What's more, such a venture can be pretty profitable, as one New Jersey retailer has proved.
Food Town/Food Circus has launched an in-store-cut vegetable program, featuring an expanding variety, on overwrapped foam trays. The surprise is that sales have soared to heights nobody expected.
“I'm actually amazed at how well it's doing, “ said Bob Gould, produce supervisor at the 10-unit independent, based in Middletown, N.J.
In fact, Gould told SN earlier this month that he expects the program, now in eight stores, to ring up $100,000 its first year.
“It'll get even better. Consumers today just don't have time to chop and slice, so we're doing it for them, and they tell us they love it.”
Stir-fry mix is the biggest seller, probably because it is cross-merchandised in the meat case. Other varieties include fresh-cut green and yellow squash, peppers and onions, and broccoli and cauliflower florets. Random-weight packs, sold by the pound at $3.99, occupy 2 or 3 feet in the produce case.
Another source, a food-service operator, told SN that she has been using whole grains in more casseroles and other recipes and telling customers about it via point-of-sale materials and table tents. It's an idea that could work for supermarkets' prepared food departments.
Giving customers information is a big part of making it easy for them to take the healthy road.
“I don't know why retailers don't put more information on shelf talkers,” said consultant Howard Solganik, partner in Culinary Resources, Dayton, Ohio.
Mark Brigido, president of four-unit Brigido's Markets, North Providence, R.I., has taken up that challenge. “One of our next projects is to do whatever we can do with signage — a whole new program throughout the store — to educate customers about the health benefits of various items,” he said.
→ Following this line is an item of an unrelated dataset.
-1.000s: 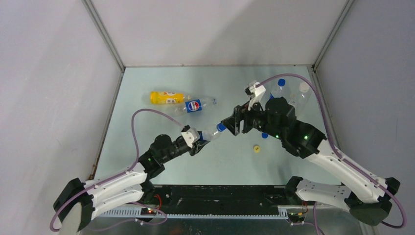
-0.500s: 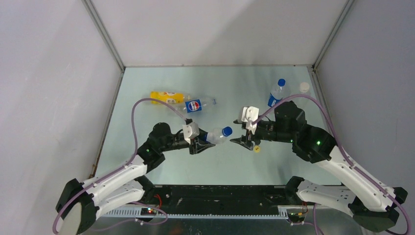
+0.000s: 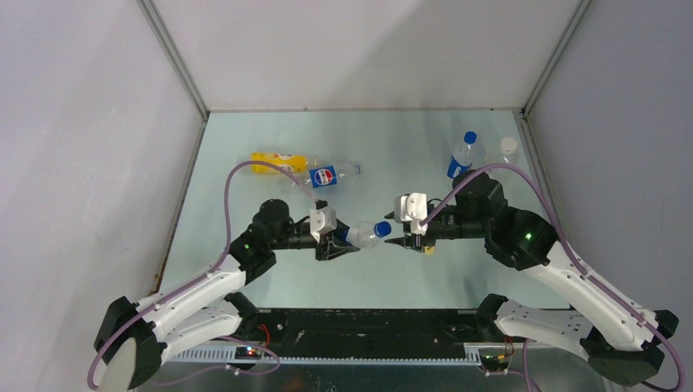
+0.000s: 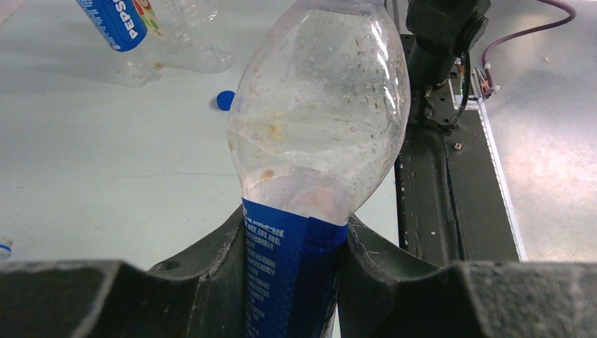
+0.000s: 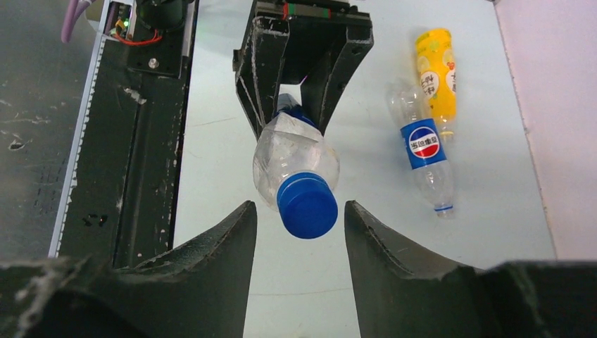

The benefits of fruits and vegetables are pretty well known, but it's difficult to get kids to eat enough of them, and parents, haunted by reports of childhood obesity, are happy to get some help. One simple, creative effort by a Seattle-area retailer was described by consultant Harold Lloyd, president/founder of Harold Lloyd Presents, Virginia Beach, Va.
“The store had placed a big, colorful piggy bank right in the middle of a produce case,” Lloyd said. “A sign in front of the pig urged people to deposit a quarter and then take a piece of fruit.”